#### GIVEN DATA
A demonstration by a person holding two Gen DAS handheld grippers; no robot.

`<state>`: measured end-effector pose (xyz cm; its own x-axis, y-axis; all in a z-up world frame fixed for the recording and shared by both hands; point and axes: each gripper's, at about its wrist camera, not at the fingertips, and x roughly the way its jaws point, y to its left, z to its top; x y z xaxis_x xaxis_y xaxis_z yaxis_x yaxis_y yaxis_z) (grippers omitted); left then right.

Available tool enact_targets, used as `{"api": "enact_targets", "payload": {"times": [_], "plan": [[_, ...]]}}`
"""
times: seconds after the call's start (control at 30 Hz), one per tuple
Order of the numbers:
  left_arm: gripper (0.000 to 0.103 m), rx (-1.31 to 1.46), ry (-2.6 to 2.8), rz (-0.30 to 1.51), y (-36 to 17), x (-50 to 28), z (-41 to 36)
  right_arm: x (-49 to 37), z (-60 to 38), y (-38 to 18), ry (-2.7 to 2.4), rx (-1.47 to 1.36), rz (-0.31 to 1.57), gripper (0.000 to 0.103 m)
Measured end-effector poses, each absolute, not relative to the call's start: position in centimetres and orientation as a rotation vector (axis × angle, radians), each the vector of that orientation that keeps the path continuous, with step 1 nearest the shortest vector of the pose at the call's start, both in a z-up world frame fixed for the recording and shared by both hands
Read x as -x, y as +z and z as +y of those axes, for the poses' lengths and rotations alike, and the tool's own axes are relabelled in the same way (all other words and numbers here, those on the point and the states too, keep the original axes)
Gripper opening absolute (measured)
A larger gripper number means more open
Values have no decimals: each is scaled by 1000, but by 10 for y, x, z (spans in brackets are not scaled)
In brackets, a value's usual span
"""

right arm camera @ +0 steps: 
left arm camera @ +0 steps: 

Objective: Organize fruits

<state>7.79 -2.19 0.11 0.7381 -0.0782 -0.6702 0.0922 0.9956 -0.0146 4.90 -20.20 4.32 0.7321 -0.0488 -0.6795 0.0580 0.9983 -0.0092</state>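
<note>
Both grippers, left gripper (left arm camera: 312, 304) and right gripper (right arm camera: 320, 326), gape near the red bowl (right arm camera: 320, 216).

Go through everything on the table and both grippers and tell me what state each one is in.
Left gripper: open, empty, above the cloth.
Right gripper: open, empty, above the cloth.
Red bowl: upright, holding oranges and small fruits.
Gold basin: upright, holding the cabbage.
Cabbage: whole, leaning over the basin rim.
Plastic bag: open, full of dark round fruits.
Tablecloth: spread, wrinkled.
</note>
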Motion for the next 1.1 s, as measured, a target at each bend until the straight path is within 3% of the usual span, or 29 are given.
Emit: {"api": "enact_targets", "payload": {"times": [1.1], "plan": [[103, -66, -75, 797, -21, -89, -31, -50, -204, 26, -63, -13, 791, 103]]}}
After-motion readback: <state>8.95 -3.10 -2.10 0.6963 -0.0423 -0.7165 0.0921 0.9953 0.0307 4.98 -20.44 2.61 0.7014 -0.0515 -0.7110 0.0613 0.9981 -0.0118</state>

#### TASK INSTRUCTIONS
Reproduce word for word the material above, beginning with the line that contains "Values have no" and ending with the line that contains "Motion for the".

#### RESULT OF THIS TASK
Values have no decimals: each is scaled by 1000, but by 10 for y, x, z (spans in brackets are not scaled)
In brackets, a value's usual span
"""

right arm camera @ +0 steps: 
left arm camera @ +0 steps: 

Objective: Organize fruits

<state>7.79 -2.19 0.11 0.7381 -0.0782 -0.6702 0.0922 0.9956 -0.0146 4.90 -20.20 4.32 0.7321 -0.0488 -0.6795 0.0580 0.9983 -0.0092</state>
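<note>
Both grippers, left gripper (left arm camera: 312, 304) and right gripper (right arm camera: 320, 326), gape near the red bowl (right arm camera: 320, 216).

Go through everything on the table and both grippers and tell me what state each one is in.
Left gripper: open, empty, above the cloth.
Right gripper: open, empty, above the cloth.
Red bowl: upright, holding oranges and small fruits.
Gold basin: upright, holding the cabbage.
Cabbage: whole, leaning over the basin rim.
Plastic bag: open, full of dark round fruits.
Tablecloth: spread, wrinkled.
</note>
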Motion for the next 1.1 s, as measured, a target at each bend until the straight path is within 3% of the usual span, or 29 are given.

The response to this exercise is complete.